Im zugrunde liegenden Fall begehrte ein im Jahr 1970 geborener allein stehender Mann (Kläger) Arbeitslosengeld II. Das zuständige Amt ging davon aus, dass der Mann nicht hilfebedürftig sei, weil er über Geldvermögen verfüge.
Der Kläger erlitt im Mai 1985 einen Verkehrsunfall. Hierfür erhielt er vom Verursacher des Unfalls Schmerzensgeldzahlungen. Von 1988 bis 1991 absolvierte er eine Lehre als Bauzeichner; in der Folgezeit war er überwiegend arbeitslos. Die Bundesagentur hob 1999 die Bewilligung von Arbeitslosenhilfe auf, weil der Kläger über ein Vermögen in Höhe von 155.040 DM verfügt habe und deshalb nicht bedürftig gewesen sei. Im nachfolgenden Klageverfahren wurde festgestellt, dass ein Sparkonto über 103.148 DM aus der Schmerzensgeldzahlung resultierte und deshalb von dem restlichen Vermögen nach Abzug des Freibetrags nur ein Betrag von 43.890 DM zu berücksichtigen sei. Der Kläger schloss danach mit der BA einen Vergleich, wonach die Bewilligung der Arbeitslosenhilfe nur für einen Zeitraum von knapp 12 Monaten zurückgenommen wurde. Im Übrigen verblieb es bei der Leistungsbewilligung. Der Kläger bezog danach bis zum 31.12.2004 weiterhin Arbeitslosenhilfe.
Mit dem Antrag auf Gewährung von Arbeitslosengeld II legte der Kläger Unterlagen über Geldanlagekonten in Höhe von insgesamt 29.783,47 € vor. Daneben verfügte er über zwei Lebensversicherungen, in die er bei einem Rückkaufswert von 9.104 € insgesamt 12.449,10 € bzw. bei einem Rückkaufswert von 951,30 € 1.661,40 € einbezahlt hatte. Die Beklagte lehnte die Bewilligung von Arbeitslosengeld II mit der Begründung ab, der Kläger verfüge über verwertbares Vermögen in Höhe von 29.783,47 €.
Das Sozialgericht hatte die Klage abgewiesen; das Landessozialgericht hatte das erstinstanzliche Urteil aufgehoben und die Beklagte verurteilt, dem Kläger Arbeitslosengeld II zu gewähren. Zur Begründung hatte es im Wesentlichen darauf abgestellt, dass eine Verwertung des Vermögens eine besondere Härte i. S. des § 12 Abs. 3 Satz 1 Nr. 6 SGB II bedeuten würde. Es sei glaubhaft und nachgewiesen, dass dieses Vermögen auf den Schmerzensgeldzahlungen der Versicherung beruhe.
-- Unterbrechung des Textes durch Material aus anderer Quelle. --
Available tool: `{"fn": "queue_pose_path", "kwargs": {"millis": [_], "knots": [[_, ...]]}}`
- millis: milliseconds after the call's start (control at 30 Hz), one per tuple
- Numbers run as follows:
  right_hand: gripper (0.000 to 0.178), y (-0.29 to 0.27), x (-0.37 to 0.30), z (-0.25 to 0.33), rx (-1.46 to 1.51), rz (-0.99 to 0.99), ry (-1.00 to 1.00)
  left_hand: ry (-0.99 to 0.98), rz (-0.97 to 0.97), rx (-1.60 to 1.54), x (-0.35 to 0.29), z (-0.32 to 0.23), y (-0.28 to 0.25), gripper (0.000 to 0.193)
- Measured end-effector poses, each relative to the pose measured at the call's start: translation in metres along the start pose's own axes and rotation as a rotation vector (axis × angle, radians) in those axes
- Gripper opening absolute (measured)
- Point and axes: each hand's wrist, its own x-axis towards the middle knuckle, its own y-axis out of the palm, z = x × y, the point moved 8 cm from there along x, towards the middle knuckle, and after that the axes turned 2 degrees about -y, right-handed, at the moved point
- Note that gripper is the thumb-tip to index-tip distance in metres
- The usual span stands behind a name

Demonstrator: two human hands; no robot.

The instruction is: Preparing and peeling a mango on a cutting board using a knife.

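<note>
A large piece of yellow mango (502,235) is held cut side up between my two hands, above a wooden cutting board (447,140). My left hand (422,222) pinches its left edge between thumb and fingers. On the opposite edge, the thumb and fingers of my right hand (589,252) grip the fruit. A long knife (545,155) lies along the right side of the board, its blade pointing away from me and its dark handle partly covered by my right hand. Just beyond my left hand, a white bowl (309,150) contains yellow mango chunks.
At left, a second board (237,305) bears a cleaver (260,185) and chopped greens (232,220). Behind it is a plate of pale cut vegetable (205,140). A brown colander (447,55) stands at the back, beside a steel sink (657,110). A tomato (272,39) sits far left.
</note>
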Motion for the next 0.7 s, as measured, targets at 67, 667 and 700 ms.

Das Bundessozialgericht wies die Revision der Beklagten wurde zurück. Das Landessozialgericht hat zu Recht entschieden, dass dem Kläger ab 01.01.2005 ein Anspruch auf Leistungen zur Sicherung des Lebensunterhalts zusteht. Die Hilfebedürftigkeit des Klägers wird nicht durch vorhandenes Vermögen ausgeschlossen. Soweit das vorhandene Vermögen aus einer Schmerzensgeldzahlung herrührt, wäre die Verwertung für den Kläger eine besondere Härte i.S.d. § 12 Abs. 3 Satz 1 Nr. 6, 2. Alternative SGB II.
Das Bundessozialgericht folgte nicht der Auffassung des Revisionsgegners, wonach das Schmerzensgeld zeitnah zur Kompensation der immateriellen Schäden eingesetzt werden müsse. Denn das Schmerzensgeld sei jeweils in seiner ganzen noch vorhandenen Höhe geschützt. Auch "angespartes" Schmerzensgeld sei insofern gemäß § 12 Abs. 3 Satz 1 Nr. 6 SGB II privilegiert. Es liege innerhalb der Dispositionsfreiheit des Geschädigten, wie er mit den aus einem Schadensereignis resultierenden Beträgen zum Ausgleich des immateriellen Schadens umgehe (zur vergleichbaren Wertung bei "angespartem" Blindengeld vgl. BSG, Urteil vom 11. Dezember 2007 - B 8/9b SO 20/06 R -).
Gemäß § 12 Abs. 3 Satz 1 Nr. 6 SGB II seien auch die vorhandenen Lebensversicherungen des Hilfeempfängers - nicht - zu berücksichtigen, da ihre Verwertung offensichtlich unwirtschaftlich sei. Eine offensichtliche Unwirtschaftlichkeit liege dann vor, wenn der zu erzielende Gegenwert in einem deutlichen Missverhältnis zum wirklichen Wert des zu verwertenden Vermögensgegenstandes stehe.